Note however that this gives you the opportunity to easily port a render database to a new host where the data mount points have changed. Say the mongo database has tilespecs where files are located at /nas/subfolder/subsubfolder/image00000.tif, and now you move the data to a new storage mount point, when some hardware is upgraded /newstorage/olddata/subfolder/subfolder/image00000.tif.

You can avoid having to invalidate all of your tilespecs by simply adding a volume mount command of. volumes: - /newstorage/olddata:/nas:ro - /newstorage/olddata:/newstorage/olddata:ro

now within the render docker, the data will be available at both the old mount point and the new mount point, so backward compatibility has been maintained. Note we mount these as read because render has no need to write to these locations.

The render subfolder contains a dockerfile which modifies the standard render docker to be configured properly for this stack. This includes some convience functionality which rewrites URLs that point to the root of the render webservice to /render-ws/view/index.html, and autoappends the query parameter that configures the render dashboard to include links to the ndviz service running within this same stack.

These could be modified easily to point to do the same thing for a catmaid webservice running within this docker stack, or on an existing server. This simplifies the user interaction with the webservice.

This also configures the ndviz host links to default to the environment variable HOSTNAME. So you should add export HOSTNAME=$HOSTNAME or export HOSTNAME=my.fullyqualified.dns.domain whatever users of the service need to be able to type to gain access to the server spinning up the docker-compose stack.

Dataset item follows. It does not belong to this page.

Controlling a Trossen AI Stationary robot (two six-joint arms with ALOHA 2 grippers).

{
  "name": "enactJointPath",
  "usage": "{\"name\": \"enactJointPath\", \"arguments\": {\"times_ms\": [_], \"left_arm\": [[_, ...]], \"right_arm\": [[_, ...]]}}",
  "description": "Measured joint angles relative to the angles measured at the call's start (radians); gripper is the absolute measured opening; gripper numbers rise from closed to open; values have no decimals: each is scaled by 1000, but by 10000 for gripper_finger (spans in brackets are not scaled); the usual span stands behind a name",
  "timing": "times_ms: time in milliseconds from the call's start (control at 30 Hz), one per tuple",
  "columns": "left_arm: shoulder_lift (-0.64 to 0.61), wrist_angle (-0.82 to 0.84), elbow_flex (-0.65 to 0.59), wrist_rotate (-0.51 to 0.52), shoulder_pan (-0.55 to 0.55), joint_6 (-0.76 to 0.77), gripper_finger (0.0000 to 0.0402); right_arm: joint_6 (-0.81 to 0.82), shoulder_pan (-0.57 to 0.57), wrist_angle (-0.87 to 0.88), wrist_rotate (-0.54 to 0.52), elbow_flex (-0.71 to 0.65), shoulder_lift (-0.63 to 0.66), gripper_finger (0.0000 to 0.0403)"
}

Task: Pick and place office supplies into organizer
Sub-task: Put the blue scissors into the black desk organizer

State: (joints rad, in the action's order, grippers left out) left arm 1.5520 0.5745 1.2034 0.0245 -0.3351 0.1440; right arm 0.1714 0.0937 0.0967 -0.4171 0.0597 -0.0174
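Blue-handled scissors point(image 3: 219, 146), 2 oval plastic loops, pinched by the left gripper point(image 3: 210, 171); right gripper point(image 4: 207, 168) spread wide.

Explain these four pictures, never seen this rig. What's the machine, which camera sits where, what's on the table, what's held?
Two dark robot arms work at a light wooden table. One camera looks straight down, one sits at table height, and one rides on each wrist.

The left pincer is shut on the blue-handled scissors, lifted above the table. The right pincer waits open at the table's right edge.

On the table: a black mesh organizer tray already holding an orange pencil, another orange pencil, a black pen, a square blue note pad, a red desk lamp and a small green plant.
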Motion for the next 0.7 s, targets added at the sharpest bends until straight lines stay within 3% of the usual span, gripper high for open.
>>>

Within the render/Dockerfile is where you can control how much RAM each render node will get made available.

First make sure that the host has access to all the docker images that you want to run and that they are tagged according to tags referenced in your docker-compose.yml and common.yml files.

export HOSTNAME=$HOSTNAME (or whatever dns entry is appropriate for your server) docker-compose up

This will print out all the logging messages from each of the containers to the terminal. Assuming the stack starts up correctly at this point. You should test that things are working correctly, upload some data, then stop the service with ctrl-c, or docker-compose down. To spin it up in the background run docker-compose up -d . Note, you can run docker-compose up -d infinitely number of times and it will restart any docker images which were killed off while leaving the components which are still running in place without duplication.

This is convienent in that if you a component appears to become non-responsive you can simply kill it using docker-compose kill NAMEOFSERVICE.

the refresh_render.sh illustrates a simple script which stops and starts each of the render nodes one after the other, which is useful for dealing with render instances which have run into garbage collection problems and need to be restarted.

The test branch of this repo illustrates the use of this docker compose framework to spin up a complete testing environment of this stack, in which you have all the components built up from docker images of either the most current production versions of the code base, or a development version of a component which needs to be tested with the other production based elements of the system. In such a case, the only need for mount points is to remap the locations where test results are going to run to the host filesystem to they can be analyzed. Here the mongo mount point is removed, and data is written within the docker, and render doesn't have any mounts points. When the testing stack is deleted, the database is removed and deleted as well.